Sichere Datenverarbeitung mit "pflock" und "safewrite"

data
metadata
etl

#1

"pflock" und "safewrite" sind zwei nette kleine Tools, die für unseren cron-basierten job scheduler auf "eltiempo" entstanden sind, siehe auch Erneuerung der Luftdatenpumpe. Wir wollen sie kurz vorstellen.

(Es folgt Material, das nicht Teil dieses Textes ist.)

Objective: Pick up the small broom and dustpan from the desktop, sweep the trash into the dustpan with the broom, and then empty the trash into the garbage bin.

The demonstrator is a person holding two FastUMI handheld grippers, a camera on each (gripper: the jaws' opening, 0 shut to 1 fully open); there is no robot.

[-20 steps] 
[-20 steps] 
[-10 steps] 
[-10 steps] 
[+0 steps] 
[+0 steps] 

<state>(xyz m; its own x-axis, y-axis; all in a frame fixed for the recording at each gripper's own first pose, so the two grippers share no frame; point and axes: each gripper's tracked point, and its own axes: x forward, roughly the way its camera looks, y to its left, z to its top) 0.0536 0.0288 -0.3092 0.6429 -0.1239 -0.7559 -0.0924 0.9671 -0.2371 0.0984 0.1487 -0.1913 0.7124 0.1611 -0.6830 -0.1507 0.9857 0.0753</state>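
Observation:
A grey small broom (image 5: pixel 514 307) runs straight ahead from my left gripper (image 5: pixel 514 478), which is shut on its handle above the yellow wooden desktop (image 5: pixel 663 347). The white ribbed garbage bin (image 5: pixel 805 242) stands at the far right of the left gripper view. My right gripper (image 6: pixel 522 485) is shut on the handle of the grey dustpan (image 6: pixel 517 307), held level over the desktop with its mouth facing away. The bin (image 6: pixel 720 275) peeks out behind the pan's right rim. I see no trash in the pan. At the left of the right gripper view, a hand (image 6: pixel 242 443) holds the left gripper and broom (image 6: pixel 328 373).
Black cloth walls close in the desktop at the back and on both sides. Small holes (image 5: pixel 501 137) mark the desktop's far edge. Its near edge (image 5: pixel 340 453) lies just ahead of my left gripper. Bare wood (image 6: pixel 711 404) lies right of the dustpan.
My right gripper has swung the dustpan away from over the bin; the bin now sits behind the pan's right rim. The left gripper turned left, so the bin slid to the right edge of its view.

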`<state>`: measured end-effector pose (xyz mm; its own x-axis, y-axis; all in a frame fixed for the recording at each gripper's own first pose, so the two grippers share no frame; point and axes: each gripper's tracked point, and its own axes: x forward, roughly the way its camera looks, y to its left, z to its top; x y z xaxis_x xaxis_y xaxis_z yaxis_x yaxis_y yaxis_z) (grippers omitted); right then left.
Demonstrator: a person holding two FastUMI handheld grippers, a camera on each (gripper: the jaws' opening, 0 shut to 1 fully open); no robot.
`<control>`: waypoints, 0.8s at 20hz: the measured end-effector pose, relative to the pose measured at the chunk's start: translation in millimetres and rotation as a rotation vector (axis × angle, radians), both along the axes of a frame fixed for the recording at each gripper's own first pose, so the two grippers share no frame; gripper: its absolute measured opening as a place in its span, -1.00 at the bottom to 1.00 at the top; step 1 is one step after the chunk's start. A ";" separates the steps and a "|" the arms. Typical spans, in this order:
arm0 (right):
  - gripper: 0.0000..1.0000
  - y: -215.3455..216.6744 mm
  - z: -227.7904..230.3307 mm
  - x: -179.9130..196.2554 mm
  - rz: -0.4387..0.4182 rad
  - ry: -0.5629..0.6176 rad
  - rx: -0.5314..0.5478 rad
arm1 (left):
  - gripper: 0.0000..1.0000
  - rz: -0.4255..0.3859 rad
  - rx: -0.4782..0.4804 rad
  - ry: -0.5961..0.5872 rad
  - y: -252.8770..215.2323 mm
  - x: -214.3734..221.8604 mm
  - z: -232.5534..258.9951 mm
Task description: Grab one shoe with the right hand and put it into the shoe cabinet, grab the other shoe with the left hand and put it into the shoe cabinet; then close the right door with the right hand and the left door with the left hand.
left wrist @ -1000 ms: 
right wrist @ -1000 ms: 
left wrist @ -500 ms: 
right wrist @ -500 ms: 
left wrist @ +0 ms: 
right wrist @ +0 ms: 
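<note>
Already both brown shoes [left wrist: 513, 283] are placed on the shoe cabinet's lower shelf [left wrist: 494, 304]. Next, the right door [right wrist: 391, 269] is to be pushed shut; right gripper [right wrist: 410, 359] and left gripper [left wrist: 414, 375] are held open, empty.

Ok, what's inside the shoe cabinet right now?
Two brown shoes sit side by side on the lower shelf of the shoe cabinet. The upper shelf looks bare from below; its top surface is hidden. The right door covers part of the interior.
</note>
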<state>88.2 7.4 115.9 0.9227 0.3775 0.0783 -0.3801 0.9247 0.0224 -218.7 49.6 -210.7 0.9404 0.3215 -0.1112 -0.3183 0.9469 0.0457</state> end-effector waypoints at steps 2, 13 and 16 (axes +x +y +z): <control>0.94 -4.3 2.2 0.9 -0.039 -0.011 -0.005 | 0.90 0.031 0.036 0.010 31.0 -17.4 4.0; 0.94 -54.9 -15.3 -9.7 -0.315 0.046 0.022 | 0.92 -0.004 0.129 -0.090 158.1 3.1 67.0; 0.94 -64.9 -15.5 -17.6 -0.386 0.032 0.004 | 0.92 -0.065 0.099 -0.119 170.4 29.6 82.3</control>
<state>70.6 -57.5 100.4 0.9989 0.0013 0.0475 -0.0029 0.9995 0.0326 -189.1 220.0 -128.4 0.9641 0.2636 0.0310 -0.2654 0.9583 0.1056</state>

  • pflock prevents multiple invocations of the same program
  • safewrite writes stdin to file only when yielding data

#2

pflock/unpflock

Usage

pflock \
    luftdatenpumpe stations --reverse-geocode \
    --target=postgresql://username:password@localhost/weatherbase

Sources

pflock

Prevent multiple invocations of the same program.

#!/bin/bash
# "pflock" prevents multiple invocations of the same program

# Choose the error channel
#echoerr() { echo "$@" 1>&2; }
echoerr() { /usr/bin/logger "$@"; }

program=$1
name=$( basename $program )
shift
command="${program} $@"
echoerr "pflock is running command: ${command}"
flock -xn "/var/lock/program-${name}.pflock" -c "${command}"

unpflock

Remove all pflocks.

#!/bin/bash

rm /var/lock/program-*.pflock

#3

safewrite

Write stdin to file only when yielding data. When stdin is empty, nothing is written to the output file, i.e. it will not be truncated.

Usage

pflock luftdatenpumpe stations --reverse-geocode --progress \
    | jq '[ .[] | {key: .station_id | tostring, name: .name} ]' \
    | safewrite "/var/lib/grafana-metadata-api/json/ldi-stations.json"

Source

#!/bin/bash
# "safewrite" writes stdin to file only when yielding data

output=$1
shift

buffer="$(cat -)"

# Choose the error channel
#echoerr() { echo "$@" 1>&2; }
echoerr() { /usr/bin/logger "$@"; }

# Debugging
#echo "buffer: ${buffer}"

# Write stdin to output file if not empty
if [[ ! -z "$buffer" ]]; then
  echoerr "Writing to $output"
  echo "$buffer" > $output
  echoerr "Writing to $output succeeded"
else
  echoerr "Writing to $output failed"
fi